Maldà ya no pudo ver y documentar el tercer y definitivo salto del pesebre. El barón murió en 1819 y, poco después —durante las décadas centrales del siglo XIX—, se produciría un fenómeno que expandiría el belén al conjunto de casas de la sociedad de la época: aparecen las figuritas de yeso, de talla pequeña y que se vendían en los puestos de artesanos de los mercados de Navidad del país (el de Santa Llúcia, en Barcelona, es uno de los primeros). Se desconoce si estas figuritas aparecen para satisfacer una demanda o si su aparición impulsa el fenómeno. Pero lo que sí se sabe es que esta innovación permitiría replicar a escala los "memorables" pesebres de los capuchinos de la Rambla o los de las casas de la oligarquía urbana, y reproducir —incluso con toda la riqueza de composición— el modelo en muchísimas casas humildes de la ciudad y del país.

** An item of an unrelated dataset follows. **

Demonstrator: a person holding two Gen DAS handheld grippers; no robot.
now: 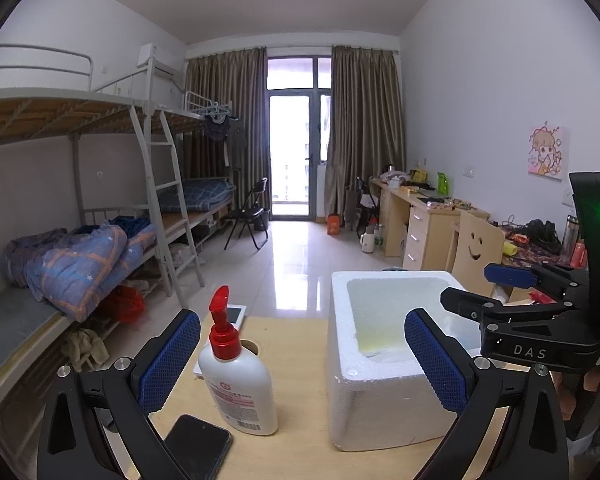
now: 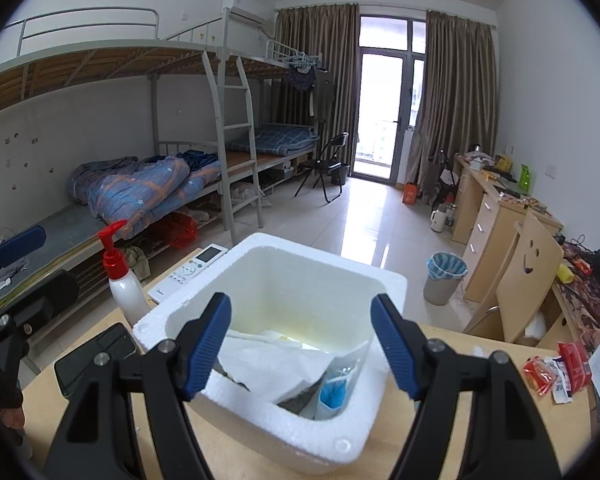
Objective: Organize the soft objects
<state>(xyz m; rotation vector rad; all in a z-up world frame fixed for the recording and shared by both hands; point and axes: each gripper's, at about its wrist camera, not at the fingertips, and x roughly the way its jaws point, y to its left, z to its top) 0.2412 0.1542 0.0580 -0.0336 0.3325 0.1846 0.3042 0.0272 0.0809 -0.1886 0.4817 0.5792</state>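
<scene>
A white foam box (image 2: 352,280) stands on the wooden table (image 2: 480,432). Inside it lie soft white packets (image 2: 272,364) and a blue-and-white pouch (image 2: 334,390). My right gripper (image 2: 302,346) is open and empty, its fingers spread just above the box's near rim. My left gripper (image 1: 302,360) is open and empty, held left of and in front of the box (image 1: 380,400). The right gripper (image 1: 488,292) also shows in the left wrist view, over the box's right side.
A white pump bottle with a red top (image 1: 236,376) stands left of the box, a black phone (image 1: 198,446) lies near it, a white remote (image 2: 192,270) behind. Red snack packets (image 2: 556,368) lie at the table's right. A chair with a smiley back (image 2: 528,280) stands beyond.
</scene>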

Representación del Convento de los Cordeliers de París, poco antes de su derribo (1734). Fuente Biblioteca Nacional de Francia
Representación del convento de los Cordeliers de París, poco antes de su derribo (1734) / Fuente: Biblioteca Nacional de Francia

El caganer

La figura del caganer es la más singular del belén catalán. Se ha debatido mucho en relación con su origen. Se la ha relacionado con una pretendida tradición escatológica de los catalanes (no olvidemos que los catalanes somos los creadores del prefijo "em cago en..." que anticipa la blasfemia, y que los castellanos incorporarían a su lenguaje). Pero, actualmente, la mayoría de los antropólogos consideran que, en realidad, es un testimonio de la religión ancestral de las sociedades antiguas de nuestro territorio, que trasciende la evangelización y se "cuela" en la escenografía cristiana que representa el nacimiento de Jesús. Según la investigación antropológica moderna, el caganer, con su acción, abona la tierra para un próximo ciclo natural, y simboliza el alimento que los hombres y las mujeres ofrecen a la Madre Tierra, la diosa de la vida y de la fertilidad.